Frontal chest radiographs were obtained at initial clinical presentation and once a day during treatment. All initial chest radiographs were obtained after the onset of fever. All radiographic examinations were performed with computed radiography equipment (MU125M, Shimadzu) by using a standardized technique (70 kV, 2 mAs, 100-cm film-focus distance for the anteroposterior view, broad tube focus). The images were assessed using a PACS (picture archiving and communication system) viewer with a 2,560 x 2,048 pixel monitor (MGD 521 MK II, Barco).

Two radiologists interpreted all chest radiographs without knowing the clinical progress of the patients, and a consensus was reached. The observers evaluated the patterns and the distribution of the pulmonary parenchymal, mediastinal, and pleural abnormalities on each chest radiograph in all subjects.

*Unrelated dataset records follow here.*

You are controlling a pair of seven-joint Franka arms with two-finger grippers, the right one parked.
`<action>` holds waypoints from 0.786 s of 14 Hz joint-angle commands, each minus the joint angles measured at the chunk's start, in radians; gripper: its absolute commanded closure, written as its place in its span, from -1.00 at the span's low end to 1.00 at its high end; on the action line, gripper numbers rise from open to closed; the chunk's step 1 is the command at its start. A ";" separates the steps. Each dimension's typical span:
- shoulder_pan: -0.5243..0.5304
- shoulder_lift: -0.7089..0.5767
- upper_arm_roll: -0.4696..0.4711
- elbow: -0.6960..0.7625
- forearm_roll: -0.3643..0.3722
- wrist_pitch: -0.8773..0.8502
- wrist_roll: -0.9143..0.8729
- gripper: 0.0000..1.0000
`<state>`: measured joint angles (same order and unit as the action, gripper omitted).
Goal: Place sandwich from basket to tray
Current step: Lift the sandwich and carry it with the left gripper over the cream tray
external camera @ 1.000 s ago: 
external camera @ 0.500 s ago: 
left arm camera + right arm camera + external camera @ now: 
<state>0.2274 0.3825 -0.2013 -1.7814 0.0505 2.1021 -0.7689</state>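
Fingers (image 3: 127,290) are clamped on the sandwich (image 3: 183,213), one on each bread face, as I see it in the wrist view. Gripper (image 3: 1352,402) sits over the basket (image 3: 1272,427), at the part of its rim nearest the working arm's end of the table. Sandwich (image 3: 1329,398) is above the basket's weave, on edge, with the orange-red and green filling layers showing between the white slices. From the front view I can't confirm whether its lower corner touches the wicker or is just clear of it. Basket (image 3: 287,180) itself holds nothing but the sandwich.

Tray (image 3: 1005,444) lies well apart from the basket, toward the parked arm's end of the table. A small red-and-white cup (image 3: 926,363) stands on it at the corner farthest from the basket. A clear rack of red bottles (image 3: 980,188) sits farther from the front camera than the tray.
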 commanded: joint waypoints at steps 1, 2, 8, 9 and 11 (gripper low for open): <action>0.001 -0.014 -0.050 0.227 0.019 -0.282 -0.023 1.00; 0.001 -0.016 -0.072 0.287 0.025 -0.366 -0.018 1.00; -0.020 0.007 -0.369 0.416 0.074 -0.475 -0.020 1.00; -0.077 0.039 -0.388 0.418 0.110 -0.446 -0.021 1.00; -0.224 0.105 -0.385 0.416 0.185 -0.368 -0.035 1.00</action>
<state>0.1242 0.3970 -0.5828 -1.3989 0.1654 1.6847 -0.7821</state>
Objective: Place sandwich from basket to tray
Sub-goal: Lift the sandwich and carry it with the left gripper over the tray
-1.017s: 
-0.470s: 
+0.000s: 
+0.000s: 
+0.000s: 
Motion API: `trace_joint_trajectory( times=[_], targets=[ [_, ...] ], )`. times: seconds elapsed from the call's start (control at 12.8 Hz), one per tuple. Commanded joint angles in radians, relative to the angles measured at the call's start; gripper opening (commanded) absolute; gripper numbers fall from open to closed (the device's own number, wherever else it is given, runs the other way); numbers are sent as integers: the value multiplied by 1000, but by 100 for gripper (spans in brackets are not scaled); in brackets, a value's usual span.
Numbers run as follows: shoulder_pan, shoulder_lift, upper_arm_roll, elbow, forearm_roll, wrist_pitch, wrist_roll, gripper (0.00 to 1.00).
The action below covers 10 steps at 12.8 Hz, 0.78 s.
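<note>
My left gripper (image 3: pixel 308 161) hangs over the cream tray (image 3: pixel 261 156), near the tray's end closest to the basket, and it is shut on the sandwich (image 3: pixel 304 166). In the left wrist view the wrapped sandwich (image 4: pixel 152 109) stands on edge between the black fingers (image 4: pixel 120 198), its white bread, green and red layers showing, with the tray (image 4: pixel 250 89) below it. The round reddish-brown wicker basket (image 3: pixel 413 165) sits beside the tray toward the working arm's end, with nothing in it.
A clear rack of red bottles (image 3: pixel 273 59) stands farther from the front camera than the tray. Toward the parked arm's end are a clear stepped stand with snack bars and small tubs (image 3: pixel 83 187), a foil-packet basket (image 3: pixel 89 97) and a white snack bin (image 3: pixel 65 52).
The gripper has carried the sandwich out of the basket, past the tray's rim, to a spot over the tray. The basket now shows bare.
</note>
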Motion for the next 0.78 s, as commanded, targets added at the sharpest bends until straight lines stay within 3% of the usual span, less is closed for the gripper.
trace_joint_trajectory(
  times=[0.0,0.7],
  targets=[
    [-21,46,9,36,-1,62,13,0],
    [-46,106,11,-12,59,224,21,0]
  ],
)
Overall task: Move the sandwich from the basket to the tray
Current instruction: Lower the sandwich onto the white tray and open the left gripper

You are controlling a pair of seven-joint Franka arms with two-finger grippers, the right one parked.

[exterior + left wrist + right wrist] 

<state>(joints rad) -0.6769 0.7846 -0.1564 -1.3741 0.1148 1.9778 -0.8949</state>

The patterns of parenchymal change were classified as air-space consolidation, ground-glass attenuation, nodules, and reticulation. Air-space consolidation was defined as homogeneous opacification of the parenchyma with the underlying vessels obscured. Ground-glass attenuation was defined as a diffuse increase in density that reduced the clarity of the pulmonary vessels but did not efface their outlines entirely [8]. Nodules were defined as focal round opacities.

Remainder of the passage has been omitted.